• [What the exercise asks]: Copy the entire listing, down to the final line, exactly.

• [Data provided]:
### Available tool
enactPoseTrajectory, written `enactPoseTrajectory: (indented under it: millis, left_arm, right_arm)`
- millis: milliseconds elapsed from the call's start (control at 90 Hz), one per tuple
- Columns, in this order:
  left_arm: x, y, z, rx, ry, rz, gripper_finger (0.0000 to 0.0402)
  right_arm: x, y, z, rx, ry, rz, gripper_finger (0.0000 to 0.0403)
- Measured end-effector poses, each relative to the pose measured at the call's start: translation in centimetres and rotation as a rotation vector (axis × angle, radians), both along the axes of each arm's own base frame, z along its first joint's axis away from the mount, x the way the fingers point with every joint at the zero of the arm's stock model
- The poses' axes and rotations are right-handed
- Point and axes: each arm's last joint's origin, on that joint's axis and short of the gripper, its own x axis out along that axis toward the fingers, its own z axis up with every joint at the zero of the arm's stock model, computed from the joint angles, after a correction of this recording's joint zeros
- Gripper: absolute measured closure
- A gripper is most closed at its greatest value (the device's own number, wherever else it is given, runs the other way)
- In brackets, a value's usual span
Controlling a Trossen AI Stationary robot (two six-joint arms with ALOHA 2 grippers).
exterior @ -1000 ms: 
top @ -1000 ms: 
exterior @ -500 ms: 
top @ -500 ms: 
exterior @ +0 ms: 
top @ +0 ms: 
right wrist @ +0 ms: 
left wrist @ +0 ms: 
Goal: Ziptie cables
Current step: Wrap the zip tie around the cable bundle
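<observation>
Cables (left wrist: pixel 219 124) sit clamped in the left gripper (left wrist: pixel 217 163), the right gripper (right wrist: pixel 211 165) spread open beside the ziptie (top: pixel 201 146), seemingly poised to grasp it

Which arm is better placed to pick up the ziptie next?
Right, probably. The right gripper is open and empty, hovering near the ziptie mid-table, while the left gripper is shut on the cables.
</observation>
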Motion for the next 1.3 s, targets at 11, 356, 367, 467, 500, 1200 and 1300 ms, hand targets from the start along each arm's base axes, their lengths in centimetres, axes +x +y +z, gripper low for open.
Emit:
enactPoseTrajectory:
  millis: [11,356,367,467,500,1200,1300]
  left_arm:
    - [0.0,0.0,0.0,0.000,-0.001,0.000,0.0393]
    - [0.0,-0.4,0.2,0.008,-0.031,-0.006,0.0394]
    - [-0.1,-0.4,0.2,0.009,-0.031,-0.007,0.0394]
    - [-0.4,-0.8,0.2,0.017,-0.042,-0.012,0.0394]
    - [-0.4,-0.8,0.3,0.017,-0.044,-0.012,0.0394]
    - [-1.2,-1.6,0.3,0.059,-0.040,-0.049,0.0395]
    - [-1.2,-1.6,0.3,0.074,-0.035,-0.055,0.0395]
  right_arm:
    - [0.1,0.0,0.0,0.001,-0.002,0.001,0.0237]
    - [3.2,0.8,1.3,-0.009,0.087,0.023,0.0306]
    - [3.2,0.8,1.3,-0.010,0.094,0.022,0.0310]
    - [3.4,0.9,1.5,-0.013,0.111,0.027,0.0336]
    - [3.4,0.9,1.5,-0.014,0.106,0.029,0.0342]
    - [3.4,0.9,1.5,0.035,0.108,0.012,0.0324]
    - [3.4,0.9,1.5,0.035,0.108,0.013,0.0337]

• [Written response]:
### Available tool
enactPoseTrajectory, written `enactPoseTrajectory: (indented under it: millis, left_arm, right_arm)`
- millis: milliseconds elapsed from the call's start (control at 90 Hz), one per tuple
- Columns, in this order:
  left_arm: x, y, z, rx, ry, rz, gripper_finger (0.0000 to 0.0402)
  right_arm: x, y, z, rx, ry, rz, gripper_finger (0.0000 to 0.0403)
- Measured end-effector poses, each relative to the pose measured at the call's start: translation in centimetres and rotation as a rotation vector (axis × angle, radians), both along the axes of each arm's own base frame, z along its first joint's axis away from the mount, x the way the fingers point with every joint at the zero of the arm's stock model
- The poses' axes and rotations are right-handed
- Point and axes: each arm's last joint's origin, on that joint's axis and short of the gripper, its own x axis out along that axis toward the fingers, its own z axis up with every joint at the zero of the arm's stock model, computed from the joint angles, after a correction of this recording's joint zeros
- Gripper: absolute measured closure
- A gripper is most closed at its greatest value (the device's own number, wherever else it is given, runs the other way)
- In brackets, a value's usual span
Controlling a Trossen AI Stationary robot (two six-joint arms with ALOHA 2 grippers).
exterior @ -1000 ms: 
top @ -1000 ms: 
exterior @ -500 ms: 
top @ -500 ms: 
exterior @ +0 ms: 
top @ +0 ms: 
right wrist @ +0 ms: 
left wrist @ +0 ms: 
Goal: Ziptie cables
Current step: Wrap the zip tie around the cable bundle
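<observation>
Cables (left wrist: pixel 219 124) sit clamped in the left gripper (left wrist: pixel 217 163), the right gripper (right wrist: pixel 211 165) spread open beside the ziptie (top: pixel 201 146), seemingly poised to grasp it

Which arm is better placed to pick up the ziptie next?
Right, probably. The right gripper is open and empty, hovering near the ziptie mid-table, while the left gripper is shut on the cables.
</observation>
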Motion for the next 1.3 s, targets at 11, 356, 367, 467, 500, 1200 and 1300 ms, hand targets from the start along each arm's base axes, their lengths in centimetres, axes +x +y +z, gripper low for open.
Emit:
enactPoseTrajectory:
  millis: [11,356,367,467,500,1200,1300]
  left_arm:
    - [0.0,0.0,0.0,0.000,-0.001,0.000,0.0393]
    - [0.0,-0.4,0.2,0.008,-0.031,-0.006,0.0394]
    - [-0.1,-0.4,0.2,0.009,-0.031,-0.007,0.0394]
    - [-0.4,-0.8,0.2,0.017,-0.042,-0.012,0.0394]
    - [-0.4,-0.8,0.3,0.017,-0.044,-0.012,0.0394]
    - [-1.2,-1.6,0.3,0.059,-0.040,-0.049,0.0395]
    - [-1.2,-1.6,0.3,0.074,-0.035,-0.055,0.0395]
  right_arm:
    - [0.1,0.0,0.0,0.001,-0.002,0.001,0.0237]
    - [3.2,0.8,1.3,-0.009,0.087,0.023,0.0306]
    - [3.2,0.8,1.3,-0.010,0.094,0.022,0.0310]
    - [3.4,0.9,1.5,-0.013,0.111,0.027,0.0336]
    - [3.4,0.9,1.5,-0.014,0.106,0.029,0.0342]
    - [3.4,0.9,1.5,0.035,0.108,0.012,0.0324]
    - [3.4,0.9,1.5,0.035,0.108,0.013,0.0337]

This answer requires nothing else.